Via China Daily

An employee works on a production line manufacturing steel structures at a factory in Huzhou, Zhejiang province, on May 17, 2020. [Photo/Agencies]

China’s factory activity expanded at a faster pace in June, beating expectations, Reuters reported Tuesday.

As per the report, China’s official manufacturing purchasing managers’ index (PMI) rose to a three-month high of 50.9 in June which analysts had expected to drop to 50.4 from 50.6 in May. Bloomberg, meanwhile, reported that China’s non-manufacturing PMI rose to 54.4.

The 50-point mark separates expansion from contraction.

Reuters said China’s economy continues to recover after the government lifted lockdowns and ramped up investment.

Bloomberg came to a similar conclusion, saying the data confirmed the trend of a gradual domestic recovery from the contraction in the first quarter and backed up the Chinese government’s stance on policy stimulus.

Reuters said the government has already rolled out a raft of easing steps this year, including reserve requirement cuts and targeted lending support and tax breaks for virus-hit firms.
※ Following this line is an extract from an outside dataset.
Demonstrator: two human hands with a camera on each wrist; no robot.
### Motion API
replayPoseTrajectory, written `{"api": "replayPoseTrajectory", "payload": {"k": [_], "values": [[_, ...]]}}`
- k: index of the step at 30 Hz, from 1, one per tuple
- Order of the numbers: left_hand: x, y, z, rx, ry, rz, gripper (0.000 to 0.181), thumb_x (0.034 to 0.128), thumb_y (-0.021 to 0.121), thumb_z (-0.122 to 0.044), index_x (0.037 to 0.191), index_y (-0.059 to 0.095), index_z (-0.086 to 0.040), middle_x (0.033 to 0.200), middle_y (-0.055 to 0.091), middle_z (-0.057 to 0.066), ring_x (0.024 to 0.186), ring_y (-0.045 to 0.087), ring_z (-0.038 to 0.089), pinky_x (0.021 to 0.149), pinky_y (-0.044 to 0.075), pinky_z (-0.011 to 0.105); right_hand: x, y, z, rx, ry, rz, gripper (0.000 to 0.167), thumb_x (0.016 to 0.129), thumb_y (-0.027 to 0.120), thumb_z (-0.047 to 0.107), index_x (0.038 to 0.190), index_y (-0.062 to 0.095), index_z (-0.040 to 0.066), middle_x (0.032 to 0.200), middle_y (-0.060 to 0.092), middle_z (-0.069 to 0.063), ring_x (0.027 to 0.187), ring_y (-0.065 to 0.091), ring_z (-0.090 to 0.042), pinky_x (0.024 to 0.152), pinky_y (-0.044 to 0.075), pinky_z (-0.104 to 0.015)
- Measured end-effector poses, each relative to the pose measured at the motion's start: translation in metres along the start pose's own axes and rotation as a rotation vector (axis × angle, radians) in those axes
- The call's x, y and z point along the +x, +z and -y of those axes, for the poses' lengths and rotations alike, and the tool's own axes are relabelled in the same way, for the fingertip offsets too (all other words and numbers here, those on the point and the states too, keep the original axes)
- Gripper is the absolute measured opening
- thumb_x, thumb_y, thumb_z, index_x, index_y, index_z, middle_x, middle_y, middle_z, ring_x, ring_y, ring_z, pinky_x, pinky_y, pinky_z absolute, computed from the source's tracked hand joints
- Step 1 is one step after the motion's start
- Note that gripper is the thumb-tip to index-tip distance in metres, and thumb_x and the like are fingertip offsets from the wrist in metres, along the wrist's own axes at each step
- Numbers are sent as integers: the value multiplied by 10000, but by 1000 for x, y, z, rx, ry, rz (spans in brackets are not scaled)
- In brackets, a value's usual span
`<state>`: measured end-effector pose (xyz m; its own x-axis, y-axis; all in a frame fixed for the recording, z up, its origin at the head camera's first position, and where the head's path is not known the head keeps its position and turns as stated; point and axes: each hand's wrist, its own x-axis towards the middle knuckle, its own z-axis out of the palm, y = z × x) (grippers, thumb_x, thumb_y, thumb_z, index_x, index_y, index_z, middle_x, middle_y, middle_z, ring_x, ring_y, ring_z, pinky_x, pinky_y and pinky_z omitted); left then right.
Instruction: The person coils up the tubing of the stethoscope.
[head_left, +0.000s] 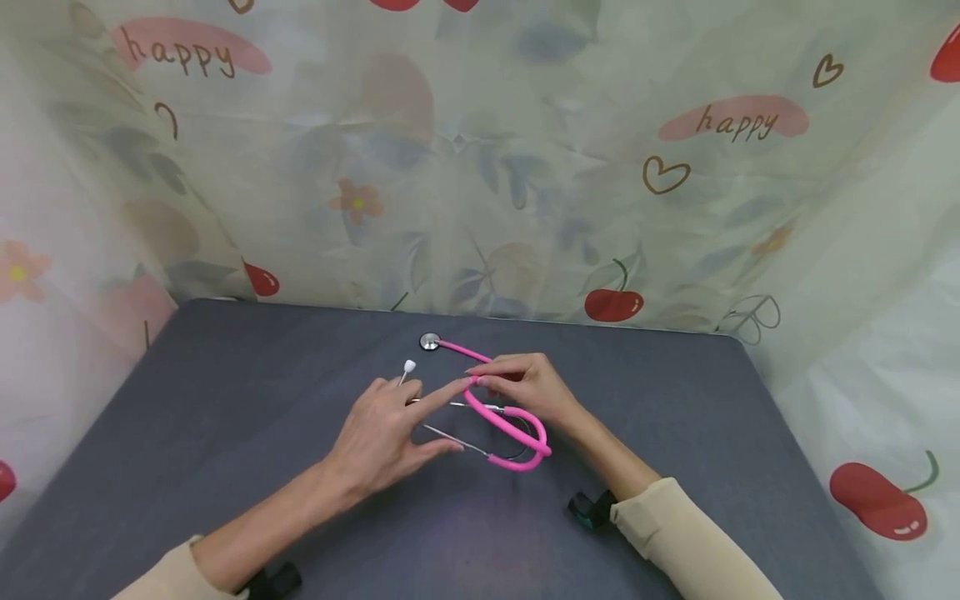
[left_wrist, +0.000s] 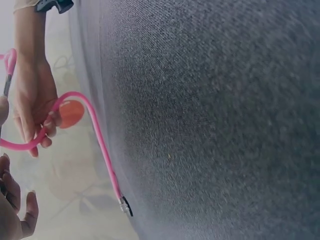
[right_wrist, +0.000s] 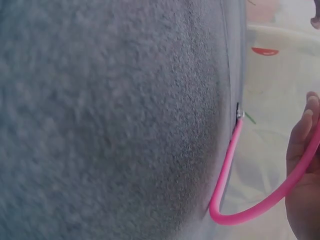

It has also ramped up local bond issuance in the hopes of spurring infrastructure growth.

China’s “overall manufacturing demand recovered at a fast clip,” Wang Zhe, senior economist at Caixin Insight Group, told Reuters.

The data show that manufacturing is still leading the recovery in China, Zhou Hao, senior emerging markets economist at Commerzbank AG in Singapore, told Bloomberg. “China’s GDP growth is very likely to turn positive in the second quarter.”